> _WHAT THE EXERCISE ASKS_
Track down every line below that holds "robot" and copy it.

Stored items
==============================

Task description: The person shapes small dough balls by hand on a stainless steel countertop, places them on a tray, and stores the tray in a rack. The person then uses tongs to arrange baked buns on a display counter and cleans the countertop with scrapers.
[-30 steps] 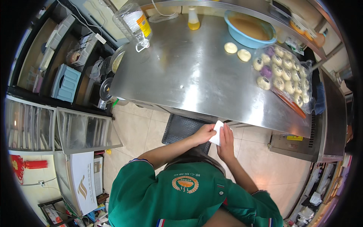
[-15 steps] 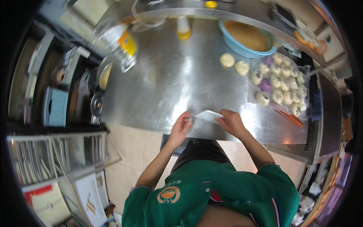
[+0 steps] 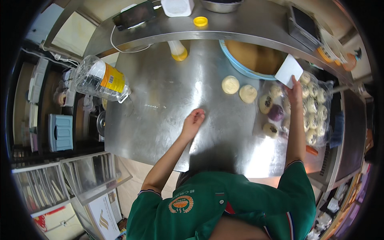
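My right hand [image 3: 295, 91] reaches far forward on the right. It is closed on a white flat dough scraper [image 3: 289, 71], held up at the right rim of a light blue basin [image 3: 240, 69] with brown contents. Over the middle of the steel table [image 3: 160, 132] is my left hand [image 3: 193, 122], its fingers curled together; what they hold, if anything, is too small to make out. Two pale round dough pieces [image 3: 230, 85] lie in front of the basin. Beneath my right forearm, partly hidden by it, are several white and purple buns [image 3: 265, 105] on clear plastic.
A large clear bottle [image 3: 93, 80] with a yellow label lies on the table's left. A squeeze bottle [image 3: 177, 51] of yellow liquid stands at the back, below a steel shelf [image 3: 216, 33]. That shelf bears a phone [image 3: 135, 17], a yellow lid [image 3: 201, 21] and a metal bowl [image 3: 221, 5].
My right hand has carried the scraper from the table's front edge forward and right to the basin. My left hand has let go of the scraper and moved slightly forward. The view has shifted.
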`<action>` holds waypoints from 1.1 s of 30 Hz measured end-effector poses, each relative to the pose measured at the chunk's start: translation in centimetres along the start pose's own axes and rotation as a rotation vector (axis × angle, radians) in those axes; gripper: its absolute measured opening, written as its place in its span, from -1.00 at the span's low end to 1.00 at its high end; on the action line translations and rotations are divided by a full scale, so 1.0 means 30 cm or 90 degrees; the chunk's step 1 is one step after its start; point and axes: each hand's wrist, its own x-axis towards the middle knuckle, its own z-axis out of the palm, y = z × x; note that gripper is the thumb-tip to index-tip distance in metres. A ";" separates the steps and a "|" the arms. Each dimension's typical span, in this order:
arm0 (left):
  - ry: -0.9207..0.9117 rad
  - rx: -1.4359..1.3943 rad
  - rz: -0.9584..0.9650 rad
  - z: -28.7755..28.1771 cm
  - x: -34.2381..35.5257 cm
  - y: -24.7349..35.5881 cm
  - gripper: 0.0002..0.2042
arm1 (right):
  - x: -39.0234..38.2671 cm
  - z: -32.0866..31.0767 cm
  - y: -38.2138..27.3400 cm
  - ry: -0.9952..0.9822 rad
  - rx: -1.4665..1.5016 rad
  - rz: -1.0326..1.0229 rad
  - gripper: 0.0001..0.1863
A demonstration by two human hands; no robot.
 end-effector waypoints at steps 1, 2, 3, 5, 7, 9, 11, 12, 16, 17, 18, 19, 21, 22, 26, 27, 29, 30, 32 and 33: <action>0.002 0.028 -0.029 0.008 0.008 -0.025 -0.78 | 0.069 0.020 -0.001 -0.049 0.003 0.018 -0.76; 0.012 0.046 -0.028 0.018 0.011 -0.049 -0.76 | 0.118 0.047 0.009 -0.040 -0.059 -0.003 -0.78; 0.010 0.077 -0.014 0.016 0.003 -0.071 -0.74 | 0.153 0.076 0.017 -0.013 -0.118 -0.005 -0.81; 0.019 0.124 0.020 0.004 -0.016 -0.107 -0.72 | 0.163 0.126 0.045 -0.014 -0.166 0.006 -0.83; 0.022 0.110 0.014 -0.021 -0.034 -0.129 -0.74 | 0.137 0.160 0.067 0.019 -0.127 -0.034 -0.88; 0.004 0.091 -0.025 -0.045 -0.054 -0.142 -0.74 | 0.098 0.181 0.081 0.074 -0.119 -0.002 -0.86; 0.042 0.081 0.038 -0.059 -0.069 -0.145 -0.78 | 0.057 0.207 0.099 0.020 -0.122 0.008 -0.82; 0.053 0.105 0.047 -0.064 -0.076 -0.143 -0.78 | 0.036 0.229 0.114 -0.010 -0.124 0.005 -0.80; 0.042 0.149 0.096 -0.070 -0.106 -0.114 -0.77 | -0.054 0.358 0.187 -0.029 -0.097 0.015 -0.77; 0.022 0.167 0.121 -0.075 -0.113 -0.103 -0.76 | -0.076 0.394 0.198 -0.028 -0.086 0.010 -0.77; 0.006 0.182 0.127 -0.081 -0.121 -0.091 -0.76 | -0.100 0.427 0.204 -0.031 -0.086 0.020 -0.76; -0.010 0.196 0.133 -0.094 -0.129 -0.081 -0.76 | -0.126 0.457 0.204 -0.035 -0.083 0.025 -0.75; -0.059 0.230 0.168 -0.140 -0.149 -0.067 -0.72 | -0.198 0.503 0.197 -0.059 -0.066 0.042 -0.72; -0.078 0.254 0.195 -0.173 -0.162 -0.064 -0.71 | -0.242 0.521 0.191 -0.077 -0.051 0.056 -0.71; -0.047 0.317 0.243 -0.388 -0.242 -0.096 -0.66 | -0.504 0.615 0.269 -0.085 -0.223 0.035 -0.69; -0.025 0.322 0.256 -0.451 -0.265 -0.114 -0.66 | -0.575 0.649 0.315 -0.118 -0.275 0.009 -0.70; 0.014 0.326 0.233 -0.577 -0.314 -0.150 -0.63 | -0.689 0.733 0.421 -0.143 -0.446 -0.076 -0.71; 0.033 0.332 0.225 -0.636 -0.341 -0.168 -0.62 | -0.722 0.772 0.459 -0.188 -0.513 -0.162 -0.73; 0.062 0.345 0.227 -0.744 -0.386 -0.203 -0.61 | -0.772 0.841 0.523 -0.235 -0.602 -0.205 -0.76; 0.079 0.350 0.225 -0.787 -0.403 -0.217 -0.61 | -0.783 0.876 0.548 -0.252 -0.612 -0.188 -0.77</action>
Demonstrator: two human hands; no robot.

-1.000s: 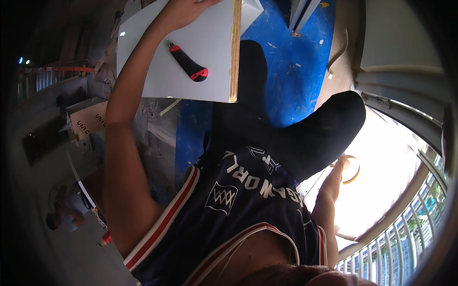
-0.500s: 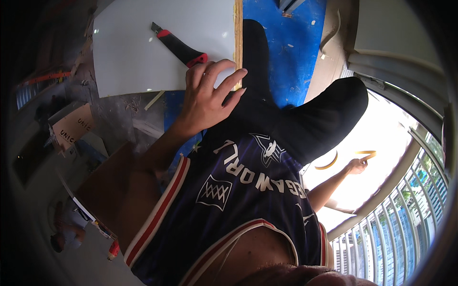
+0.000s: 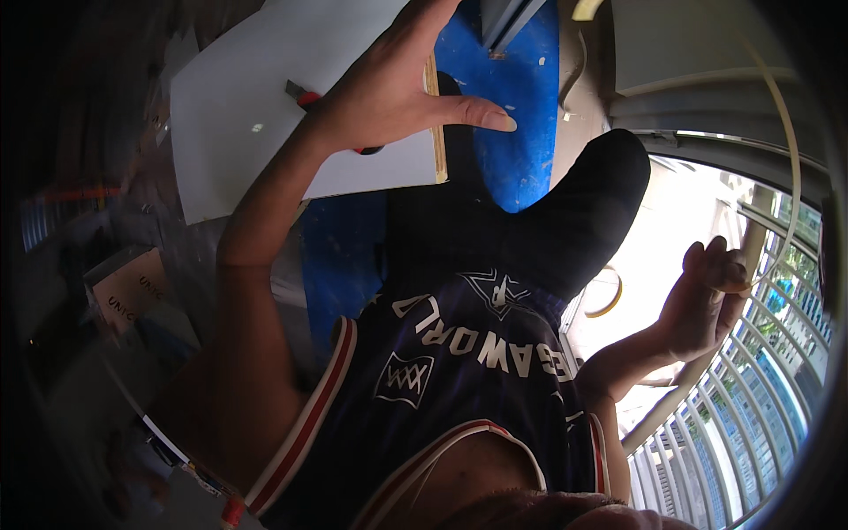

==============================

> _SOLVED PROBLEM_
A demonstration by two human hands; no robot.
Demonstrator: two human hands; no robot.

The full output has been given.